--- Given material Enclosed Below ---

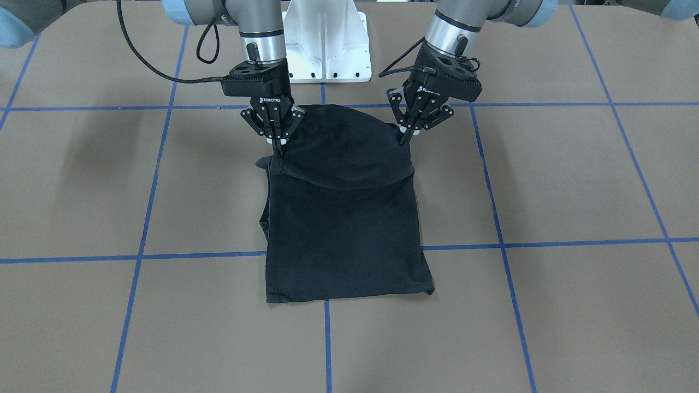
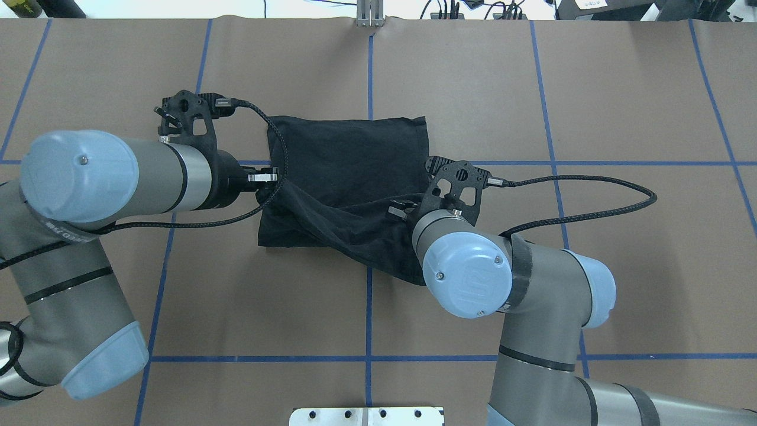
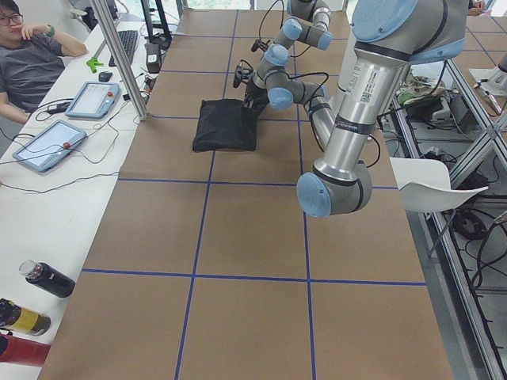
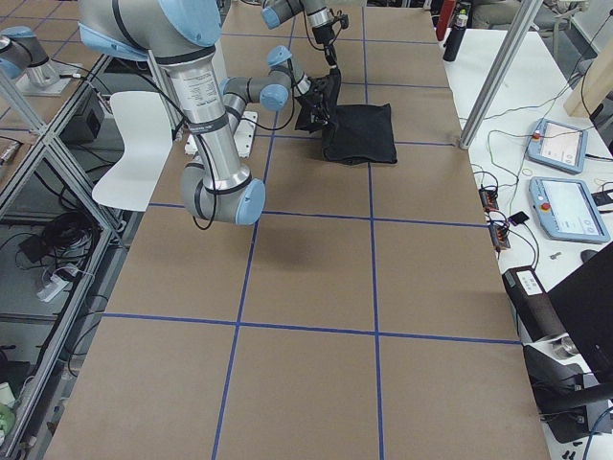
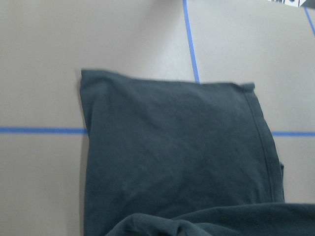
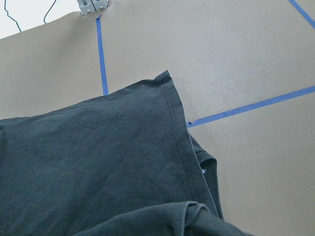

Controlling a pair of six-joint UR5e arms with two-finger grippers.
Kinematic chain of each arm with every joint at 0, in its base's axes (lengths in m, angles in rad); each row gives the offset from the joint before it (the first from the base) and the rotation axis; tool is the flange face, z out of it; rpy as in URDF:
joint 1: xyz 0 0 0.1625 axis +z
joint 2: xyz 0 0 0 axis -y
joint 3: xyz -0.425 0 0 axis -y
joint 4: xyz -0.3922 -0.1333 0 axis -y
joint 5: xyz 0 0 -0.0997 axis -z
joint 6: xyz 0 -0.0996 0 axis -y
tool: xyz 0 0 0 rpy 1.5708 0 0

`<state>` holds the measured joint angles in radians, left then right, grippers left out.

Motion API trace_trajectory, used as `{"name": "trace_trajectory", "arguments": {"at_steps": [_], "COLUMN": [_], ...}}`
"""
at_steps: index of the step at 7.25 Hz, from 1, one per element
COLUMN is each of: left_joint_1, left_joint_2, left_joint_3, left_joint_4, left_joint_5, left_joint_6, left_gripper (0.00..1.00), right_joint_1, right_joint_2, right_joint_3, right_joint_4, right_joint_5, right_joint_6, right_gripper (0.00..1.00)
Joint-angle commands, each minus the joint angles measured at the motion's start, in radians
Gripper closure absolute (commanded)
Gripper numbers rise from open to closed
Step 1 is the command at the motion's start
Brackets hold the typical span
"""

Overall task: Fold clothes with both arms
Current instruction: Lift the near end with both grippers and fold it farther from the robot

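The black left end effector [image 1: 405, 140] and right end effector [image 1: 279, 146] pinch the raised robot-side edge of the black cotton T-shirt [image 1: 344, 234], which lies on the brown bench [image 1: 546, 180]. Uneven travel could skew the fold.

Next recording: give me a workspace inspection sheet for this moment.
Surface: brown table with blue tape grid.
Job's things: black T-shirt, far part flat, robot-side edge raised.
Clutter: nothing seen on the table.
End effectors: left end effector and right end effector both shut on that raised edge.
Cables: left cable passes above the T-shirt's corner; right cable arcs over bare table.
Surroundings: seated person, tablets and bottles on a side bench.
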<state>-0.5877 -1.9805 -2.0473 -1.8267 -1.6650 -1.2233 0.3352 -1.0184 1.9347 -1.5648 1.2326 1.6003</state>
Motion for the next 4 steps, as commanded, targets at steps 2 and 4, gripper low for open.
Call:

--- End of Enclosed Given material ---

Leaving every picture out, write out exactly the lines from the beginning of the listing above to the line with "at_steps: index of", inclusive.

Result of this exercise
Controlling a pair of six-joint UR5e arms with two-finger grippers.
Kinematic chain of each arm with every joint at 0, in its base's axes (lengths in m, angles in rad); each row gives the offset from the joint before it (the first from the base) and the rotation axis; tool is the flange face, z out of it; rpy as in URDF:
joint 1: xyz 0 0 0.1625 axis +z
joint 2: xyz 0 0 0 axis -y
joint 3: xyz -0.425 0 0 axis -y
joint 4: xyz -0.3922 -0.1333 0 axis -y
joint 5: xyz 0 0 -0.0997 axis -z
joint 6: xyz 0 -0.0996 0 axis -y
tool: xyz 0 0 0 rpy 1.5708 0 0

`<state>` holds the measured joint angles in radians, left then right, grippers left out.

Motion API trace_trajectory, used as `{"name": "trace_trajectory", "arguments": {"at_steps": [_], "COLUMN": [_], ...}}`
"""
at_steps: index of the step at 7.25 Hz, from 1, one per element

This output is finished.